The listing below contains a span that opens with the line containing "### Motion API" and closes with the line containing "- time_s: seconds". Return that span exactly.

BEGIN DATASET EXCERPT

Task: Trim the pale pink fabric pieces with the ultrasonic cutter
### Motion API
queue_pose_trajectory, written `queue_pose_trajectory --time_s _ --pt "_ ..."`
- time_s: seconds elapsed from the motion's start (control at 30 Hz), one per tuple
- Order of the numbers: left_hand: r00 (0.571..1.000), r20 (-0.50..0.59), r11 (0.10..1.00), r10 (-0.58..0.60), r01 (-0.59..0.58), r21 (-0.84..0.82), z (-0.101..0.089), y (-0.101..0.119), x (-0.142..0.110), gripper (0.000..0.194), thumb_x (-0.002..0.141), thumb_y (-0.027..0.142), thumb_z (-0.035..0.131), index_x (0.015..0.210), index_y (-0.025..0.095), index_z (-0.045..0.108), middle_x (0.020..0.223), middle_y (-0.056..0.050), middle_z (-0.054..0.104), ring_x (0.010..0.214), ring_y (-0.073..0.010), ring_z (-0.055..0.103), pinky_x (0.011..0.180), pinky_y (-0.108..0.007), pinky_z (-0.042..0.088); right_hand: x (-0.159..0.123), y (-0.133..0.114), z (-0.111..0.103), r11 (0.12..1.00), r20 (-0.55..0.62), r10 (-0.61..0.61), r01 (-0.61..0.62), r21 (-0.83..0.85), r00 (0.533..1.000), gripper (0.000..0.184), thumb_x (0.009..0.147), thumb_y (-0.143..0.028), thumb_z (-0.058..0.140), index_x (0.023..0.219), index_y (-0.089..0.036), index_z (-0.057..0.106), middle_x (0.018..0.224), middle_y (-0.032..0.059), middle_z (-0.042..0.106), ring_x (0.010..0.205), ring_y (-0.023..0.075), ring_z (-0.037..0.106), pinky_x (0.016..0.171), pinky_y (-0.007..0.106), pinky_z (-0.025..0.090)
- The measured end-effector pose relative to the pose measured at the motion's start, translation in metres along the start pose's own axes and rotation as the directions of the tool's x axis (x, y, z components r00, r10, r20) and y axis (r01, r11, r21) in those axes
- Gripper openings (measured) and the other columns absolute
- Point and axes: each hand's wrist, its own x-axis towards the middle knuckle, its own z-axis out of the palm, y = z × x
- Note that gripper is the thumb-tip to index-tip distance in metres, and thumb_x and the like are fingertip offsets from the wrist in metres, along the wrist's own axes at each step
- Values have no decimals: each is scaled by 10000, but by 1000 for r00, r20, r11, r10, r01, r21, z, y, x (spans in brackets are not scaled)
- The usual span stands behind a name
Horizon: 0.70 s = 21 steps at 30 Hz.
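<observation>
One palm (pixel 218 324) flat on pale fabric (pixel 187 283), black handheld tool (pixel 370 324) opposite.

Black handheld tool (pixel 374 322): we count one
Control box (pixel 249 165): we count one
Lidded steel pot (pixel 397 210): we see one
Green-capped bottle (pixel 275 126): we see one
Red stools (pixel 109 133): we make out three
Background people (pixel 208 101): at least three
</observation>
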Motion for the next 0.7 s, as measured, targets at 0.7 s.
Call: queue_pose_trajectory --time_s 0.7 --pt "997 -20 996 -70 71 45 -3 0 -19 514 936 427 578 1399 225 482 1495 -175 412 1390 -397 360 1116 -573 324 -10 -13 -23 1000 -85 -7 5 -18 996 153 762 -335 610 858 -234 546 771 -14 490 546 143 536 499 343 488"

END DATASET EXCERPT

## SOLUTION TO THIS PROBLEM
### Motion API
queue_pose_trajectory, written `queue_pose_trajectory --time_s _ --pt "_ ..."`
- time_s: seconds elapsed from the motion's start (control at 30 Hz), one per tuple

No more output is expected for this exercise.